Table 1 shows the results of measuring the porosity, bonding strength, and thermal conductivity of the obtained silver bonded body. An SEM photograph is shown in FIG.

[Example 2]
The silver particles were made into a silver powder made by Tanaka Kikinzoku Kogyo Co., Ltd. having a particle shape of scale, an aspect ratio of 4, an average particle size of 2.2 μm, and a tap density of 6.2 g / cc. Except for, a silver joined body of a semiconductor device was produced in the same manner as in Example 1. Table 1 shows the porosity, bonding strength, and thermal conductivity of the obtained silver bonded body.

[Example 3]
A silver joined body of a semiconductor device was produced in the same manner as in Example 1 except that the blending amounts of the silver particles, the silver compound particles, and the dispersant were changed to the amounts shown in Example 3 of Table 1. Table 1 shows the results of measuring the porosity, bonding strength, and thermal conductivity of the obtained silver bonded body.

[Example 4]
A silver joined body of a semiconductor device was produced in the same manner as in Example 1 except that the compounding amounts of the silver particles, the silver compound particles, and the dispersant were changed to the amounts shown in Example 4 of Table 1. Table 1 shows the results of measuring the porosity, bonding strength, and thermal conductivity of the obtained silver bonded body.

[Comparative Example 1]
A silver joined body of a semiconductor device was produced in the same manner as in Example 1 except that the blending amounts of the silver particles, the silver compound particles, and the dispersant were changed to the amounts shown in Comparative Example 1 of Table 1. Table 1 shows the results of measuring the porosity, bonding strength, and thermal conductivity of the obtained silver bonded body. An SEM photograph is shown in FIG.

[Comparative Example 2]
A silver joined body of a semiconductor device was produced in the same manner as in Example 1 except that the blending amounts of the silver particles, the silver compound particles, and the dispersant were changed to the amounts shown in Comparative Example 2 of Table 1. Table 1 shows the results of measuring the porosity, bonding strength, and thermal conductivity of the obtained silver bonded body.

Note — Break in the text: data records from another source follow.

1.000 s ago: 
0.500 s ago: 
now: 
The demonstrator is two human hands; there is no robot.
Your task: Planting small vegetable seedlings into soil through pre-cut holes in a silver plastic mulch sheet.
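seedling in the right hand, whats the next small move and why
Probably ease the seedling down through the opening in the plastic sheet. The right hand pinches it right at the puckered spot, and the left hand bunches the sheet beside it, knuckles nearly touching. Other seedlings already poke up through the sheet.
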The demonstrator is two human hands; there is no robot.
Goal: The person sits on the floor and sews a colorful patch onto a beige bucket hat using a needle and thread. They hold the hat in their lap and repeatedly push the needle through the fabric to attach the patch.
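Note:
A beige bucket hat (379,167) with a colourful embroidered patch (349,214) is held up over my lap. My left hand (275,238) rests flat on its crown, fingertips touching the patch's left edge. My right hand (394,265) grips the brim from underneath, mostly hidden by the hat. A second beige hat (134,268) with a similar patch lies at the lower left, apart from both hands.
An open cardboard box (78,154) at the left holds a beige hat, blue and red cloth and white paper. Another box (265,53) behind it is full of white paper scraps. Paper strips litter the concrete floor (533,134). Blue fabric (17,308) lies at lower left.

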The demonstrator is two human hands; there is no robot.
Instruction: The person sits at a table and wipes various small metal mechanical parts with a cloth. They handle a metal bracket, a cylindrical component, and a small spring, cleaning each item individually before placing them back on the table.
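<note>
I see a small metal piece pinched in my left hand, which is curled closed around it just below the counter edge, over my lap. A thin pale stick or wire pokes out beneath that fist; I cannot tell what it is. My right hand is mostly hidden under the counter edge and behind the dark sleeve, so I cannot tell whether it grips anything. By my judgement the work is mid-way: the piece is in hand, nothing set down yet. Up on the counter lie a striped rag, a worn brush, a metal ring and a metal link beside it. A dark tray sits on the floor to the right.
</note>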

  From the above results, it can be seen that the silver joined body of the example has a significantly lower porosity, and higher joint strength and thermal conductivity than the silver joined body of the comparative example.

Claims (6)

A conductive bonding material for bonding a chip and an adherend under pressure, comprising silver particles, silver compound particles and a dispersant,
The silver compound particles are compound particles that are decomposed into at least silver and an oxidizing substance by heating,
The weight ratio of the silver particles to the silver compound particles is 30:70 to 70:30, and the conductivity after pressure-bonding the chip and the adherend at 10 MPa 280 ° C. for 5 minutes in the atmosphere. A conductive bonding material having a porosity of the bonding material of 15% or less.   The conductive bonding material according to claim 1, wherein the porosity is 5% or less.   The silver particles have a spherical shape with an average particle size of 0.1 to 30 μm, a tap density of 3 g / cc or more, or a scale shape with an aspect ratio of 1.0 to 100, an average particle size of 0.1 to 10 μm and a tap density of 3 g / cc or more. The conductive bonding material according to claim 1 or 2.   The conductive bonding material according to any one of claims 1 to 3, wherein a weight ratio of the silver compound particles to the dispersant is 100: 0.5 to 100: 50.   Furthermore, the electroconductive joining material of any one of Claims 1-4 containing a solvent.   The conductive bonding material according to claim 1, wherein the dispersant is at least one compound selected from the group consisting of alcohols, carboxylic acids, and amines.